Elles représentent de véritables monuments de terre et de pierre et sont le symbole de l'opiniâtreté des générations précédentes pour constituer ce terroir, on parle parfois d’agriculture héroïque. Elles forment un paysage ouvert mais labyrinthique et minutieusement jardiné.
Focus sur
la valeur patrimoniale des surfaces pastorales
C'est la pression de pâturage, exercée pendant plusieurs millénaires, qui a façonné ces milieux. Une origine anthropique qui en fait une œuvre conjuguée de l’homme et de la nature.
Ces surfaces offrent des qualités paysagères remarquables compte-tenu de l'étendue et de la profondeur des vues qu’elles ouvrent et de leur caractère hétérogène leur garantissant un faciès naturel et authentique.
Elles sont également l’habitat d’une forte biodiversité intrinsèque aux milieux ouverts et à l’action de pâturage.
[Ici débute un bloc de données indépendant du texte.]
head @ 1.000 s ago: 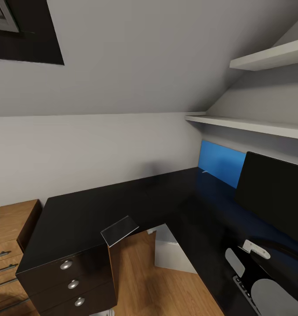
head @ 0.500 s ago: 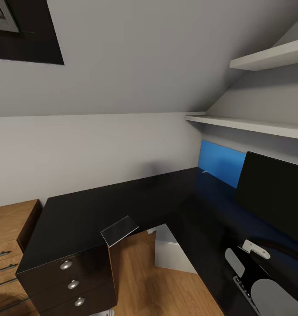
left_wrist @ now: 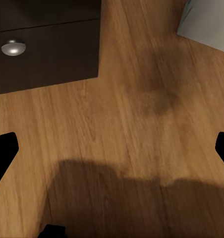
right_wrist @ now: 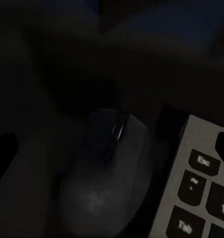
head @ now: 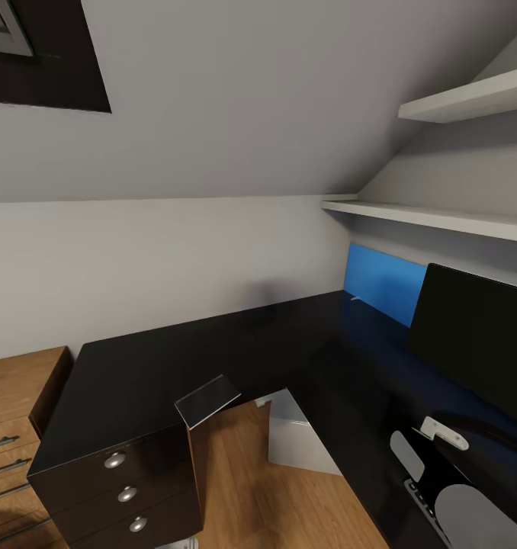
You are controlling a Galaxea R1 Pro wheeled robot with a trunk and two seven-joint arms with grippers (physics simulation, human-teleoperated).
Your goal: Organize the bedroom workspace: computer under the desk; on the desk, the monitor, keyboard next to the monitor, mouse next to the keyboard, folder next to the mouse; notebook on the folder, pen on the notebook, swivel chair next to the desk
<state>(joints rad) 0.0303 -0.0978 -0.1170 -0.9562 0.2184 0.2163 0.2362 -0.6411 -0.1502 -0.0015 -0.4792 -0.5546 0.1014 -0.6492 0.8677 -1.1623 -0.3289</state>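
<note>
Mouse (right_wrist: 104, 173) lies just beside keyboard (right_wrist: 201, 183), seemingly on the dark desk (head: 175, 358).

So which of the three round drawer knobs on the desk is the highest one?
The highest knob sits on the top drawer front, just under the glossy black desk top. The middle knob and lowest knob lie below it, each stepped slightly rightward.
</note>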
Les qualités environnementales des prairies semi-naturelles sont largement reconnues notamment au niveau communautaire au travers du réseau Natura 2000.
Ces surfaces concentrent une importante densité de traces, vestiges et bâtis témoignant des organisations pastorales successives.
Enfin, ce sont des surfaces emblématiques et identitaires de la culture pastorale, leur nature peu productive et non mécanisable en fait le support intrinsèque des pratiques et savoir-faire pastoraux (valorisation de la ressource spontanée, mobilité du troupeau, caractère extensif des élevages, art du berger…).